Is it not enough you’ve bid adieu to button-up jeans and your favourite ankle boots is it? Nope.
That coveted pregnancy ‘glow’ doesn’t happen to all mums-to-be, but if it does, it’s like Botox for free; preggo hormones boost blood circulation, plumping your skin and giving you a rosy complexion.
More often than not, that surge of pregnancy hormones will swing the other way, causing the kind of breakouts you thought were strictly reserved for the pubescent. Totally normal, but totally sucky, too.
You may notice a few stretch marks at the points of weight gain, or you’ll end up looking like the map of the London Underground. You could also emerge from pregnancy striation-free. It’s all in the genes; if you’ve been blessed with plenty collagen, your skin will withstand the stretch–if you’re part of the remaining 80% of pregnant women, you’ll see some (or plenty) of those streaky, red, pink, purple or brown markings. The good news is that stretch marks usually fade a lot after birth.
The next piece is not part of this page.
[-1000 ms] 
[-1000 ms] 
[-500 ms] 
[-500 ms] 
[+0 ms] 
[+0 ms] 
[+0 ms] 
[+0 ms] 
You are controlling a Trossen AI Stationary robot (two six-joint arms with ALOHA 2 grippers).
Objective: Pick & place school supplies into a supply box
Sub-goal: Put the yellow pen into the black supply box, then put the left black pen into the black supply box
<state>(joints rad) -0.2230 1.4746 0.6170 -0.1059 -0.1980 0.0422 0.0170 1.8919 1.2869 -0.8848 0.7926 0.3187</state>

Prepare for random patches of darkened skin–including around the nipple area, in a line extending from your belly button to pubic bone (linea nigra), and, most conveniently, on your face (melasma). As with stretch marks, hyperpigmentation gradually fades postpartum–but it also darkens when exposed to sun, so stay out of the rays, or load up on sun protection.
A little itching is no cause for concern; a higher core temp and hormonal surges can make skin extra sensitive. If the itching becomes severe, however, let your doctor or midwife know–it may be obstetric cholestasis which requires intervention.
An itchy rash of hives radiating from your belly outwards to your limbs may be polymorphic eruption of pregnancy (PEP). A pesky condition, but resolves around the end of pregnancy or post-birth.